| S.C. | May 8, 1876

The opinion of the Court was delivered by

Willard, A. J.

The original application in the Circuit Court was for a mandamus to compel the defendant, the Treasurer of Newberry County, to pay certain moneys to the relator, the School Commissioner, alleged to be in the County treasury, applicable to disbursement by the relator as School Commissioner. The object of the mandamus was to obtain a judicial construction of certain Acts of the Legislature, on which depended a question as to the amount of money in the County treasury applicable to certain specific purposes.

It appears that there was a conflict between two classes of claimants against the County treasury, involving the disputed construction of the statutes. An order was made on the petition for mandamus quite inconsistent with the nature of that remedy. It was ordered “that the relator, looking to a full hearing in the premises, should have leave to make one or more of the holders of past due school claims,, with Jesse C. Smith, parties defendant by service of a copy of the petition and order.” By the same order the County Treasurer was enjoined from paying out any of the said funds until the further order of the Court.

*282The appellants were brought in, as parties defendants with the County Treasurer, as holders of claims of a certain class interested in the question. A hearing took place, which resulted in an order which has none of the characteristics of a peremptory writ of mandamus, but in form and substance is assimilated to a decree in equity in relation to the disposition of assets pending in that Court.

The County Treasurer did not appeal from the order, although, by consenting to be bound by it, it was possible that the obligations it imposed upon him might be inconsistent with his official duty as prescribed by law, and thus become prejudicial to him. We cannot supply the want of an appeal on his part so as to pass upon all the features of the order. So far as the appellants are concerned, we are authorized to examine its propriety.

The appellants are entitled to object to all interlocutory orders entering into the final order, and this would include the order making them parties defendant.

It was inconsistent with the nature of the remedy by mandamus to bring in parties only collaterally or incidentally interested in the subject of the controversy, or at most directly interested in the question involved alone. The only proper parties to mandamus are the relator, or relators, claiming to be interested in the performance of some specific duty imposed by law, and which, after demand, has been wrongfully refused and the party by law bound to perform such act of duty. The only question that the Court’could properly have considered was the right presented by the relator in behalf of himself and the legal consequences of the refusal of such right.

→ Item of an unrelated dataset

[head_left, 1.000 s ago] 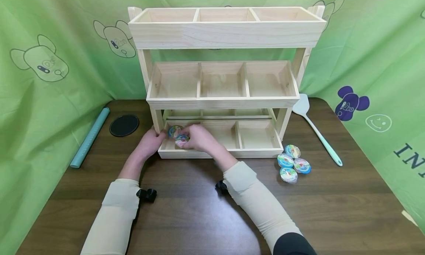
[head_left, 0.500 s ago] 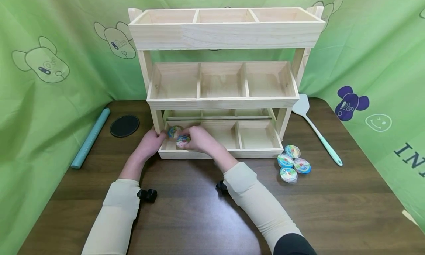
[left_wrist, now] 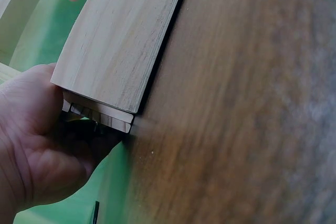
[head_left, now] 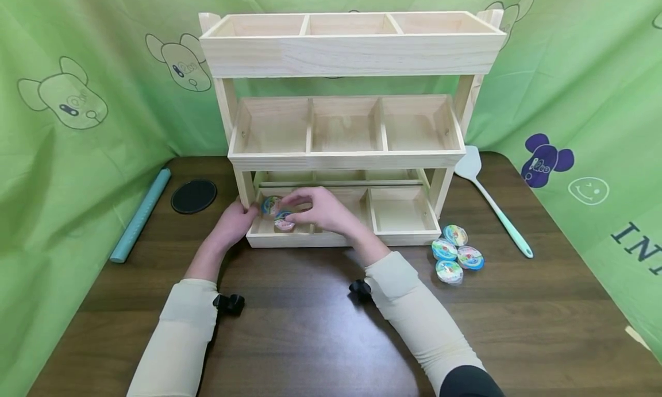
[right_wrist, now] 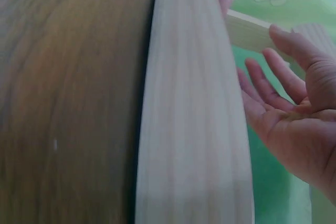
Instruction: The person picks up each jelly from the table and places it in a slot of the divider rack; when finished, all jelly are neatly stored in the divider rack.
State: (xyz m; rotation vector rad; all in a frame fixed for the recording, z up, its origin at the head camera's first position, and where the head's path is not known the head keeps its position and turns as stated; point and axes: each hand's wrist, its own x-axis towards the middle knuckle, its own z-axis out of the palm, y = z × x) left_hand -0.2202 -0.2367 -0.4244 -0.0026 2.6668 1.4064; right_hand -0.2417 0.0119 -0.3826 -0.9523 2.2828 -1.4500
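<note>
Shifted to the right since the earlier frame, the right hand point(head_left: 324, 211) had its thumb and fingers parted and held nothing; the gap between them faced left, toward the front cup point(head_left: 284, 223). That cup lay in the left compartment of the bottom tray point(head_left: 341, 240), just left of the thumb tip; whether the two touched could not be told. The back cup point(head_left: 270, 205) lay close behind it and further left. Both were round, so the only long line was the pair's own slant, from back left to front right. The left hand point(head_left: 235, 221) was at the tray's left end, outside the compartment, its fingers mostly hidden, so its hold could not be told. Of the two hands, the right was nearer the front cup. Four other cups point(head_left: 447, 251) sat on the table point(head_left: 289, 339) near the tray's right end.
</note>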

An attempt to make an order in the nature of a general adjudication between claimants of different classes having conflicting interests, and calling in for that purpose representatives of the respective classes, was an entire departure from the practice in cases of mandamus, and in fact to employ a petition for mandamus as a substitute for a complaint in the nature of a bill in equity. We have already held, in Jacob vs. Winnsboro National Bank, that such an equitable jurisdiction cannot be asserted for the purpose of distributing funds in a public treasury among the respective parties entitled to them by law.

It was, therefore, improper that the appellants should be made parties, and the petition and order must be set aside as affecting their interests.

*283We have already pointed out, in the ease just referred to, the proper remedy, where parties seek to obtain payments from public officers specifically authorized by law, and it is unnecessary to recur at this time to that subject.

The motion of the appellants must be granted.

Moses, C. J., and Wright, A. J., concurred.